Now is the Time for Running
Written by Michael Williams
Little, Brown, 2011, 233 pp.
ISBN: 978-0316077903
Deo and his friends are playing soccer on a dusty field in modern Zimbabwe when Mugabe’s soldiers arrive. The commander’s announcement to the villagers, “You voted wrongly in the election. You were not thinking. That is why the president sent me here” (p. 16) signals a massacre that changes Deo’s happy but meager life into a nightmare of death and violence. He flees the wreckage with his older mentally disabled brother, Innocent, and a leather soccer ball stuffed with worthless Zimbabwe bills for the distant promise of safe haven in South Africa. As they join others in fleeing to safety, Innocent’s unpredictable behavior proves dangerous, yet also saves their lives. Told in fourteen-year-old Deo’s first person voice in a present-tense narrative, this harrowing tale follows the brothers as they crawl beneath barbed wire, wade through the crocodile-infested Limpopo River, run through a nature preserve full of hungry hyenas and lions, find work on a farm, and eventually make their way to the townships outside Johannesburg and Cape Town. Instead of a safe haven, they live on the streets in constant fear of attack as unwanted refugees by desperately poor South Africans who view them as a threat. When Innocent is murdered in a riot, Deo loses hope and sinks into a life of drug abuse and gangs. His life changes when he is recruited to join a team to play street soccer and is given a chance to compete in the Homeless World Cup.
The difficult depictions of violence and harsh conditions are balanced with the tender relationship between Deo and Innocent and the fast-paced descriptions of soccer matches that frame the beginning and end of this story. The novel is suspenseful and gripping, while also managing to be deeply compassionate with characters that readers come to care deeply about. This complicated novel deals with difficult social issues such as military rule, the exploitation of illegal immigrants, racial violence, and drug abuse, but it is also an uplifting and compelling coming-of-age story rooted in real events.
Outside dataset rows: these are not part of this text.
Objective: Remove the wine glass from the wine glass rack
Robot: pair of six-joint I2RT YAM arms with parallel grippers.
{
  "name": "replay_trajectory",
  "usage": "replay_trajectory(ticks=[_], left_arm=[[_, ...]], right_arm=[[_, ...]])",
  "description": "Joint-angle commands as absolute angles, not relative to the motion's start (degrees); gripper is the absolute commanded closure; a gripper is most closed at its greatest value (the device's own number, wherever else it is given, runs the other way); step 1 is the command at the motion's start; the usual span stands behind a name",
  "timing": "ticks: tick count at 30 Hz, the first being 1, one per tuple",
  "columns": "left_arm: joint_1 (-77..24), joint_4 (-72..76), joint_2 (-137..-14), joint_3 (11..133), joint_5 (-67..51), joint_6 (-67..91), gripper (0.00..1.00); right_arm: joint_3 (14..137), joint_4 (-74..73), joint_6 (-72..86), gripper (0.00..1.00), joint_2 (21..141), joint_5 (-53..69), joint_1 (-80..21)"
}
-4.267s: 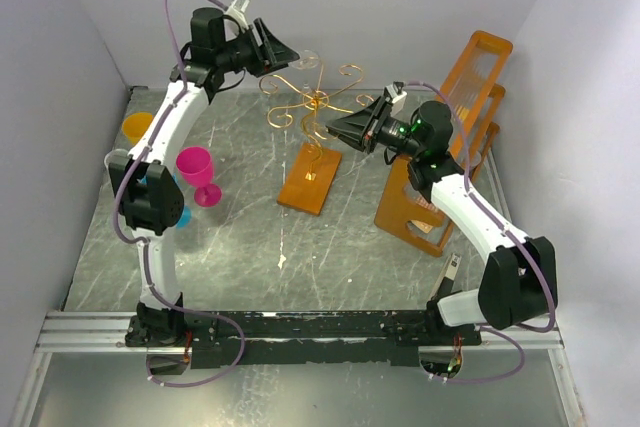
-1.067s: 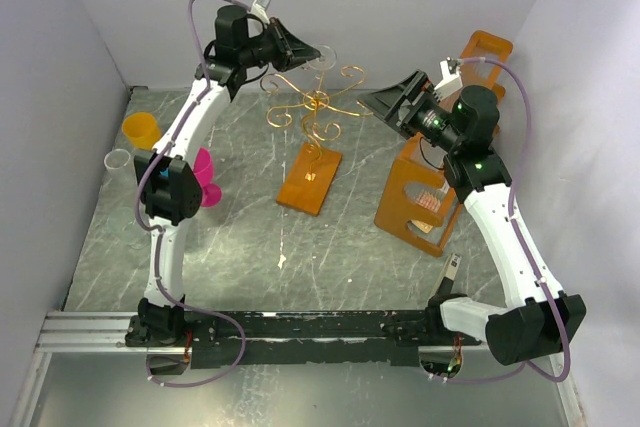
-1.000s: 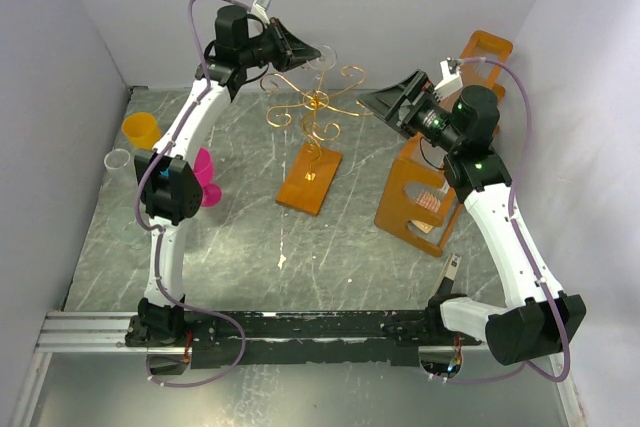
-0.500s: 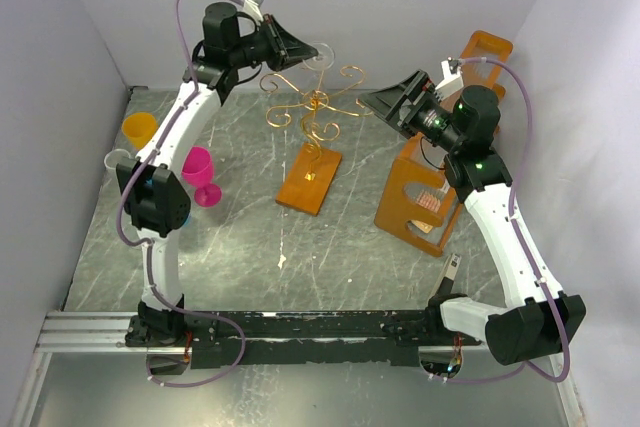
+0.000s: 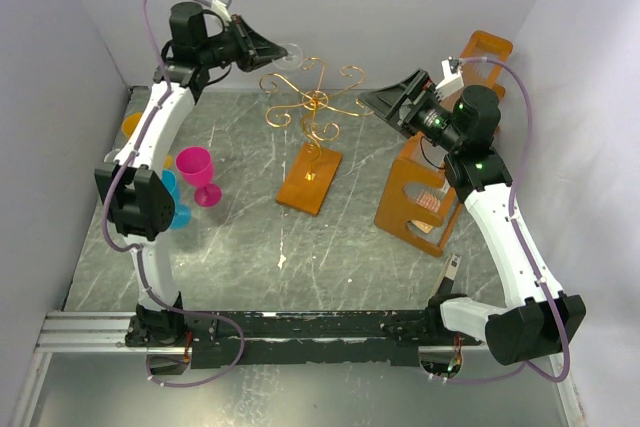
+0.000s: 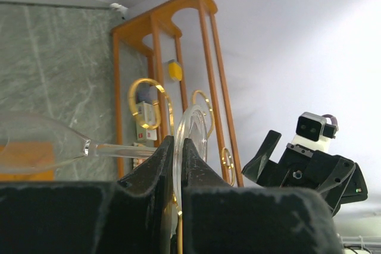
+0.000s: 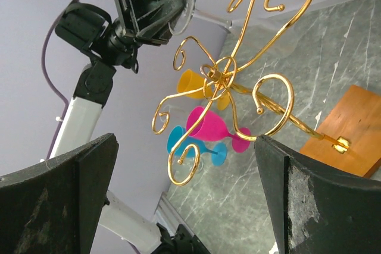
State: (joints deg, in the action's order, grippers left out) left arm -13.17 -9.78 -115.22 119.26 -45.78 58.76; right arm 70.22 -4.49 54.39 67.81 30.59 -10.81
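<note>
Clear wine glass (image 5: 291, 50) lies sideways in the air at the far left of the scene, high above the tabletop (image 5: 250, 242). Its round foot is grasped edge-on by the left tool (image 5: 268, 47). Seen from the left wrist, the foot sits in the narrow slot between the two dark fingers (image 6: 149, 176), and the stem runs off to the left to the bowl. The glass is just beside the far-left scrolls of the wine glass rack (image 5: 317, 99); whether it touches the wire I cannot tell. The rack stands upright on its orange base near the middle of the tabletop. The right tool (image 5: 372, 99) hangs to the right of the rack's top, released, its fingers spread wide with nothing between them. On the left of the tabletop stand a pink goblet (image 5: 197, 169), a blue cup (image 5: 180, 212) just beside it and an orange cup (image 5: 128, 125) farther back. An orange frame (image 5: 405, 209) stands at the right.
</note>
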Motion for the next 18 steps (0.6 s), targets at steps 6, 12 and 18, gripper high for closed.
replay_trajectory(ticks=[6, 12, 18], left_arm=[[-3.62, -8.42, -109.84, 118.47, -51.58, 57.46, 0.93], [2.64, -2.22, -103.26, 115.00, -55.81, 59.87, 0.93], [3.25, 12.71, -91.66, 105.86, -58.25, 61.60, 0.93]], right_arm=[[74.03, -3.60, 51.34, 0.00, 68.89, 33.59, -10.41], [75.89, -3.04, 47.68, 0.01, 69.44, 35.26, -10.55], [79.76, 2.60, 44.46, 0.03, 72.69, 37.13, -16.14]])
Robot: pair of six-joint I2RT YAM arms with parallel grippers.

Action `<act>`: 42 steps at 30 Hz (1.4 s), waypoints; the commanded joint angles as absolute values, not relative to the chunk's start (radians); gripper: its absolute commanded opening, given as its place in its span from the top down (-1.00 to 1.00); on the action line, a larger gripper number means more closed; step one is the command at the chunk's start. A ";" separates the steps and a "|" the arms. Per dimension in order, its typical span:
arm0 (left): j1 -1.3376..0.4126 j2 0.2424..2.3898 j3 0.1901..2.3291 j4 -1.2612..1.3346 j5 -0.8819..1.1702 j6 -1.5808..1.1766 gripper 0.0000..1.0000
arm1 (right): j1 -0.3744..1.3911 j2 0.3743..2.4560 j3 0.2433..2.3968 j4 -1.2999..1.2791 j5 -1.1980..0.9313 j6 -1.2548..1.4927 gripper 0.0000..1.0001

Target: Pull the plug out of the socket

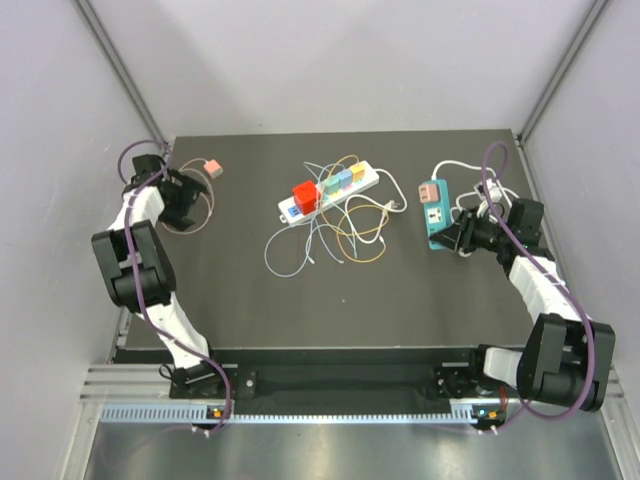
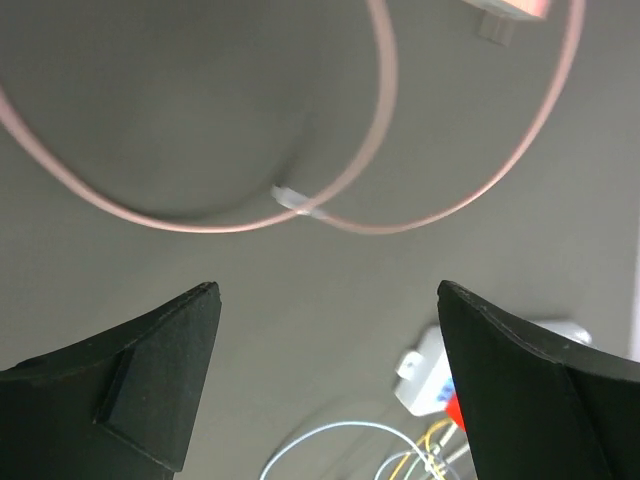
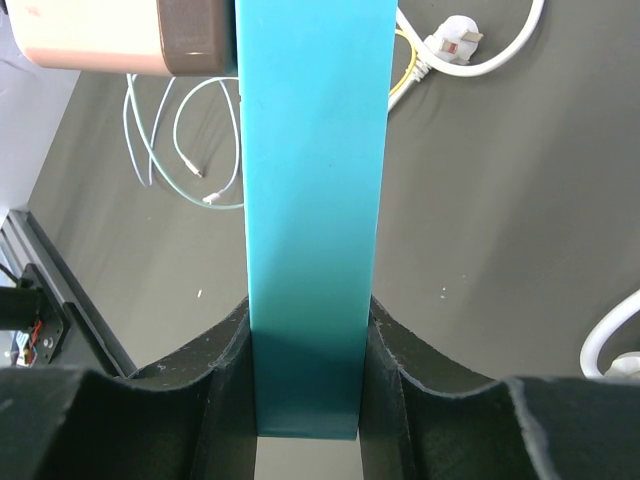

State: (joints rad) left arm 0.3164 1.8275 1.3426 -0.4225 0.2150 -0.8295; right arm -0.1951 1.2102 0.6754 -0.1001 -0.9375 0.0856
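A teal socket box (image 1: 434, 216) lies at the right of the table, and my right gripper (image 1: 457, 238) is shut on its near end. In the right wrist view both jaws press the teal socket box (image 3: 310, 150), with a pink and brown plug (image 3: 100, 35) seated in its face. That plug (image 1: 429, 190) shows pink from above. Far left, a second pink plug (image 1: 211, 168) lies loose on the table with its pink cable (image 2: 380, 120) looped beneath my left gripper (image 1: 188, 200). The left gripper (image 2: 325, 295) is open and holds nothing.
A white power strip (image 1: 365, 181) with several coloured plugs, one of them red (image 1: 304, 194), sits mid-table over a tangle of thin cables (image 1: 330, 235). A white cable (image 3: 500, 50) curls behind the teal box. Grey walls close in on both sides.
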 commanded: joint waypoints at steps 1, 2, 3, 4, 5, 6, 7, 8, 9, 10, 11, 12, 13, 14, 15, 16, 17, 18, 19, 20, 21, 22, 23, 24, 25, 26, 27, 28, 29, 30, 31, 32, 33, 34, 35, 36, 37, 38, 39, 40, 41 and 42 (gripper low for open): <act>0.322 1.888 1.463 -0.684 0.080 -0.790 -0.89 | -0.207 1.166 0.732 -0.037 -0.986 0.058 1.00; 0.325 1.884 1.462 -0.686 0.074 -0.782 -0.89 | -0.206 1.164 0.733 -0.037 -0.986 0.058 1.00; 0.324 1.875 1.451 -0.680 0.066 -0.770 -0.90 | -0.206 1.164 0.732 -0.037 -0.988 0.060 1.00; 0.325 1.846 1.442 -0.672 0.061 -0.764 -0.90 | -0.207 1.166 0.733 -0.038 -0.989 0.060 1.00; 0.328 1.830 1.422 -0.667 0.048 -0.752 -0.91 | -0.207 1.166 0.732 -0.037 -0.989 0.058 1.00; 0.327 1.815 1.416 -0.661 0.046 -0.746 -0.92 | -0.207 1.166 0.733 -0.037 -0.991 0.061 1.00; 0.327 1.783 1.407 -0.644 0.051 -0.735 -0.93 | -0.207 1.166 0.730 -0.038 -0.991 0.061 1.00; 0.327 1.764 1.385 -0.629 0.067 -0.724 -0.93 | -0.207 1.164 0.732 -0.037 -0.989 0.060 1.00; 0.327 1.747 1.370 -0.609 0.113 -0.703 -0.93 | -0.207 1.166 0.733 -0.035 -0.991 0.061 1.00; 0.328 1.706 1.352 -0.557 0.153 -0.692 -0.93 | -0.207 1.167 0.733 -0.037 -0.991 0.060 1.00; 0.328 1.686 1.303 -0.522 0.197 -0.677 -0.92 | -0.207 1.167 0.732 -0.035 -0.992 0.060 1.00; 0.328 1.662 1.274 -0.487 0.246 -0.649 -0.90 | -0.207 1.167 0.732 -0.035 -0.992 0.057 1.00; 0.327 1.620 1.244 -0.448 0.355 -0.640 -0.90 | -0.207 1.169 0.732 -0.037 -0.992 0.058 1.00; 0.327 1.599 1.177 -0.367 0.412 -0.631 -0.88 | -0.207 1.167 0.732 -0.037 -0.994 0.058 1.00; 0.325 1.580 1.140 -0.315 0.482 -0.614 -0.87 | -0.207 1.167 0.733 -0.040 -0.994 0.054 1.00; 0.324 1.541 1.103 -0.269 0.582 -0.612 -0.86 | -0.207 1.167 0.735 -0.041 -0.994 0.052 1.00; 0.312 1.522 1.041 -0.196 0.628 -0.614 -0.86 | -0.206 1.167 0.733 -0.043 -0.993 0.051 1.00; 0.304 1.505 1.014 -0.166 0.659 -0.606 -0.86 | -0.206 1.167 0.735 -0.043 -0.994 0.045 1.00; 0.278 1.476 0.971 -0.146 0.708 -0.603 -0.86 | -0.206 1.167 0.735 -0.048 -0.994 0.041 1.00; 0.258 1.461 0.951 -0.123 0.731 -0.598 -0.86 | -0.203 1.170 0.735 -0.048 -0.993 0.040 1.00; 0.238 1.448 0.934 -0.080 0.753 -0.586 -0.86 | -0.199 1.173 0.738 -0.052 -0.992 0.029 1.00; 0.191 1.425 0.921 -0.065 0.774 -0.581 -0.85 | -0.199 1.173 0.739 -0.063 -0.988 0.023 1.00; 0.166 1.416 0.904 -0.057 0.793 -0.580 -0.86 | -0.193 1.173 0.742 -0.070 -0.986 0.012 1.00; 0.140 1.405 0.897 -0.029 0.807 -0.574 -0.86 | -0.189 1.172 0.749 -0.077 -0.982 0.005 1.00; 0.114 1.382 0.891 -0.015 0.814 -0.575 -0.86 | -0.183 1.170 0.749 -0.093 -0.976 -0.030 1.00; 0.059 1.370 0.879 -0.008 0.819 -0.590 -0.86 | -0.173 1.164 0.752 -0.103 -0.962 -0.044 1.00; 0.031 1.355 0.873 0.035 0.822 -0.603 -0.86 | -0.169 1.161 0.756 -0.109 -0.956 -0.066 1.00; -0.029 1.329 0.867 0.087 0.825 -0.615 -0.86 | -0.163 1.158 0.758 -0.121 -0.947 -0.077 1.00; -0.056 1.316 0.861 0.110 0.821 -0.629 -0.86 | -0.152 1.151 0.758 -0.126 -0.942 -0.084 1.00; -0.083 1.304 0.859 0.129 0.799 -0.653 -0.86 | -0.144 1.149 0.758 -0.130 -0.937 -0.101 1.00; -0.141 1.283 0.853 0.176 0.784 -0.664 -0.87 | -0.138 1.146 0.761 -0.136 -0.931 -0.107 1.00; -0.170 1.276 0.853 0.196 0.767 -0.675 -0.87 | -0.124 1.146 0.759 -0.140 -0.930 -0.113 1.00; -0.202 1.272 0.853 0.212 0.723 -0.698 -0.87 | -0.117 1.144 0.759 -0.141 -0.928 -0.121 1.00; -0.263 1.273 0.854 0.234 0.697 -0.707 -0.88 | -0.111 1.144 0.761 -0.144 -0.927 -0.124 1.00; -0.294 1.278 0.862 0.262 0.672 -0.719 -0.88 | -0.098 1.149 0.761 -0.146 -0.930 -0.129 1.00; -0.326 1.285 0.868 0.276 0.642 -0.741 -0.89 | -0.094 1.152 0.764 -0.149 -0.930 -0.136 1.00; -0.386 1.311 0.882 0.293 0.600 -0.752 -0.90 | -0.086 1.155 0.767 -0.156 -0.930 -0.143 1.00; -0.414 1.327 0.890 0.329 0.575 -0.771 -0.93 | -0.075 1.158 0.769 -0.161 -0.928 -0.147 1.00; -0.443 1.362 0.899 0.345 0.554 -0.778 -0.93 | -0.069 1.161 0.772 -0.167 -0.927 -0.156 1.00; -0.493 1.380 0.923 0.359 0.516 -0.782 -0.94 | -0.058 1.163 0.770 -0.167 -0.927 -0.160 1.00; -0.517 1.403 0.936 0.388 0.497 -0.784 -0.94 | -0.054 1.164 0.772 -0.169 -0.925 -0.166 1.00; -0.538 1.445 0.949 0.403 0.482 -0.784 -0.94 | -0.049 1.163 0.772 -0.173 -0.925 -0.170 1.00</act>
The novel was originally published in South Africa under the title, The Billion Dollar Soccer Ball (2009). The author is a white South African who writes plays, musicals, operas, and novels and manages the Cape Town Opera. He is also a civil rights activist and published the young adult novels, Crocodile Burning (1994) and The Genuine Half-Moon Kid (1992), both set in South Africa. A photograph of a man burning to death in the 2008 South African uprisings that targeted “foreigners” led Williams to interview three refugees from Zimbabwe. Williams says that their stories of their journey to Cape Town inspired this novel. An Author’s Note at the end of the book provides more information on the 2008 xenophobic attacks on refugees in South Africa and the Homeless World Cup. An educator’s guide is located at http://www.hachettebookgroup.com/_assets/guides/EG_9780316077903.pdf.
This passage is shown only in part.